East of Eden



O português chamou East of Eden, se não me engano de Vidas amargas. O filme de Elia Kazan, a quem já dediquei amargas linhas, é fenomenal. Um novelão da mais alta qualidade. Também não é para menos. O filme é baseado no livro de Steinbeck, A Leste do Eden. Um filme de espírito bem protestante e uma ética do capitalismo manca de uma perna.

Ambientado na região de Monterey, Califórnia, o filme mostra as desavenças de dois irmãos pelo afeto e a atenção de um pai sentimental e hard worker. Os Trask são uma família pecliar composta pelo pai - Adam Trask (Raymond Massey) - e os dois filhos, Aaron (Richard Davalos) e Cal – Caleb - ( James Dean). Adam é um homem religioso e profundamente justo com seus empregados e com os filhos. Aaron é o filho predileto que a exemplo do pai pauta sua vida na devoção fraternal e no senso de resposabilidade herdado do pai.

Os negócios de Adam Trask não vão bem. Após a perda de toda uma colheita numa fracassada tentativa de escoamento, o patriarca perde milhares de dólares. Para ganhar o amor de seu pai e ajudar a fazenda que ameaçada de falir, Cal faz um empréstimo. Cal, um tipo sagaz e meio selvagem, sabe que se os Estados Unidos entrassem na I Guerra Mundial, o preço do feijão subiria. Então, conhecedor de um segredo, que nem pai sem irmão sabiam, Cal procura a mãe, Kate, em seu trabalho. Perdão pelo trocadilho, mas Kate é quenga. Quenga velha. Dona do pedaço, a meretriz e tem o dinheiro que Cal precisa para investir nos mercado de futuros. Apesar de relutante Kate dá, a grana a Cal, pois se sente culpada de ter deixado o marido e os filhos para se tornar empresária.

No meio tempo em que os negócios de Cal vão bem, Abra, namorada de Aaron, começa a se sentir atraída por Cal e o ajuda a preparar uma festa de aniversário para o patriarca. O presente de aniversário é exatamente o pacote de dinheiro que Cal ganhou especulando na bolsa.

E agora uma das cenas entre muitas caras, mais marcantes do cinema. Após Cal explicar a origem do dinheiro, o pai se recusa a recebê-lo justificando que aquele dinheiro havia sido ganho em cima da desgraça de trabalhadores e produtores como ele. Cal não entende e começa a chorar acreditando que esta recusa é mais uma das humilhações que o pai lhe impõe por seu temperamento irascível. James Dean simplesmente mata a pau nessa interpretação. Uma daquelas cenas onde se tem a certeza que aquele cidadão é um grande ator.

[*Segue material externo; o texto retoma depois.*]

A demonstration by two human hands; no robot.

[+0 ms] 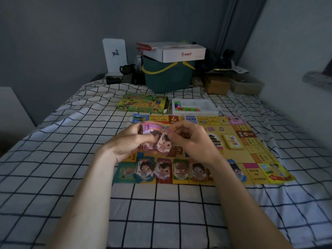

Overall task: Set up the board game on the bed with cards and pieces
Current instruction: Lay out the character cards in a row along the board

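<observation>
A yellow game board [239,159] lies flat on the checked bed sheet. Above its middle my left hand [129,141] grips a fanned stack of pink and purple play-money cards [152,130]. My right hand [194,141] pinches one card with a cartoon face [164,144] at the front of that stack. Several piles of play money [163,170] lie in a row along the board's near edge. A small yellow card deck [232,141] sits on the board's right side. The green game box [143,105] and a white tray of coloured pieces [194,106] rest beyond the board's far edge.
At the head of the bed stand a dark green basket [167,78] with a white carton [177,51] on top, a white stand [115,56], a dark jug [127,70] and brown boxes [217,85]. A wall runs along the right side.
</observation>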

O que se segue, é novelão. Cal vai chorar no quintal. Abra o segue e o consola. Quando Aaron chega e a proíbe de falar com Cal, este, tomado de ira, pede que Aaron o siga. Ambos vão ao bordel, onde Cal apresenta a Aaron sua mãe. O choque leva Aaron a beber e se alistar no exército. O pai, vendo a ruína iminente do filho, tem um ataque cardíaco. De volta a casa, Cal visita o pai no seu quarto. Cal, sem obter reação do pai, pensa que é mais uma vez recusado, mas logo em seguida, com a intervenção de Abra, volta ao quarto e consegue ouvir as palavras do pai pedindo para que o filho dispensasse a enfermeira intransigente e cuidasse dele. Um novelão bíblico sim, mas um filme emocionante.

Musica do dia: Lucas - Marco Antonio Araujo(Melhor guitarrista brasileiro de todos os tempos)

2 comentários:

Unknown disse...

Lucas, Marco Antônio Araújo, cadê meu cd?

ilusão da semelhança disse...

Bill, voce eh um camarada que guarda muitos rancores nesse teu coracao. Esse cd ja me pertence ha mais de 10 anos, e voce ainda com esse papo de que o cd eh teu.
Viremos esta pagina. Esses sentimentos sao ruins, para a nossa amizade.